What is CVE-2025-52612?

CVE-2025-52612 is a high-severity vulnerability in Hcl Icontrol, classified under Improper Neutralization of Formula Elements in a CSV File. CVSS score: 7.1/10. Published 2026-06-04.

How severe is CVE-2025-52612?

High severity. CVSS v3 base score is 7.1 out of 10.

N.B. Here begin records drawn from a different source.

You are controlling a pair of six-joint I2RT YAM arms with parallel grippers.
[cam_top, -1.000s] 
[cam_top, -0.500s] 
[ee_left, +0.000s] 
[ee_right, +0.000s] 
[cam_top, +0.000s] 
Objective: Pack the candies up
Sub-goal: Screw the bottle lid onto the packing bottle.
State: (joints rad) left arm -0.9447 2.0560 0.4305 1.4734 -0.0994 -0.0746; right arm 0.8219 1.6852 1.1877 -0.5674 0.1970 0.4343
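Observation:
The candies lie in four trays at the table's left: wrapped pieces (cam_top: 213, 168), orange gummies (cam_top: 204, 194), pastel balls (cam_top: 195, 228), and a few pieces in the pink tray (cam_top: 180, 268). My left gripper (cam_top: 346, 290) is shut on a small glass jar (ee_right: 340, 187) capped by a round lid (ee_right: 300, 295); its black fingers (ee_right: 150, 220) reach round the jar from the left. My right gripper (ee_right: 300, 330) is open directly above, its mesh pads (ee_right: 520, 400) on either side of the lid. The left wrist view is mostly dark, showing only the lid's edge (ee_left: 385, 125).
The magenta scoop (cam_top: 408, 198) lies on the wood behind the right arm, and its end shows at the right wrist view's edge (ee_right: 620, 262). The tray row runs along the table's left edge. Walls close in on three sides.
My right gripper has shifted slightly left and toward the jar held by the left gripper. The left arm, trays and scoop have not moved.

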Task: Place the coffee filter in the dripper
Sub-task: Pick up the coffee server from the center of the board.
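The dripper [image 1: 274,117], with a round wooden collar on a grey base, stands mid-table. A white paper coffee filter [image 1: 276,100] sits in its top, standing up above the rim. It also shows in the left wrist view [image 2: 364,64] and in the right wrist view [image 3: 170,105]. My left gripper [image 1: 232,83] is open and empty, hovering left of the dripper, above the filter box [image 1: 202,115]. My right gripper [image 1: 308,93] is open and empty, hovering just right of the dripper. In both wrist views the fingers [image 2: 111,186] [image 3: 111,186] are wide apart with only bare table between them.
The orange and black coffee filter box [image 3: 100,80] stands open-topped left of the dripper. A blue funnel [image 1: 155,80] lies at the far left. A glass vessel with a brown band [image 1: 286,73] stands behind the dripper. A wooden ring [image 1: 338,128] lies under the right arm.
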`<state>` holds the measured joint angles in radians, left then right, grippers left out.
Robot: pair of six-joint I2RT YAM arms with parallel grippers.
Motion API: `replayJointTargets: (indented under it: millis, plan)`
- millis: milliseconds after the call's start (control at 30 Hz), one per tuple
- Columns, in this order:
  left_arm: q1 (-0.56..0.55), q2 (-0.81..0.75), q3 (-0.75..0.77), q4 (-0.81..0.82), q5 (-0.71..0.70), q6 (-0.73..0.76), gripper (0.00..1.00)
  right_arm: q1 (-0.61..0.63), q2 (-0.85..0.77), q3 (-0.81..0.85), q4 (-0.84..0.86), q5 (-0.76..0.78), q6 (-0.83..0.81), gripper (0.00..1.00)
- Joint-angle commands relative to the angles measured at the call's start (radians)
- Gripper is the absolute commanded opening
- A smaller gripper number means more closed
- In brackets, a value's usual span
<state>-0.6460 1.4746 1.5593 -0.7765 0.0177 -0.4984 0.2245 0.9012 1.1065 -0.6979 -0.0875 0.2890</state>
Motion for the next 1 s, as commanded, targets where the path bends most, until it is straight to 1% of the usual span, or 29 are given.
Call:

Vulnerability in Hcl Icontrol

CVE-2025-52612

HCL iControl was affected by Export CSV - CSV Injection vulnerability. It is vulnerable to a reflected cross-site scripting vulnerability. This was caused by an insufficient sanitation of input parameters. .

CVSS v3 metric

CVSS v3 base score 7.1 (High). Vector: CVSS:3.1/AV:N/AC:H/PR:L/UI:R/S:U/C:H/I:H/A:H.

Affected products

Hcl Icontrol — versions 4.0.0
Hcltech Icontrol — versions 4.0.0

Weakness classification (CWE)

CWE-1236 — Improper Neutralization of Formula Elements in a CSV File

References

psirt@hcl.com (Vendor Advisory)

Frequently asked questions

What is CVE-2025-52612?: CVE-2025-52612 is a high-severity vulnerability in Hcl Icontrol, classified under Improper Neutralization of Formula Elements in a CSV File. CVSS score: 7.1/10. Published 2026-06-04.
How severe is CVE-2025-52612?: High severity. CVSS v3 base score is 7.1 out of 10.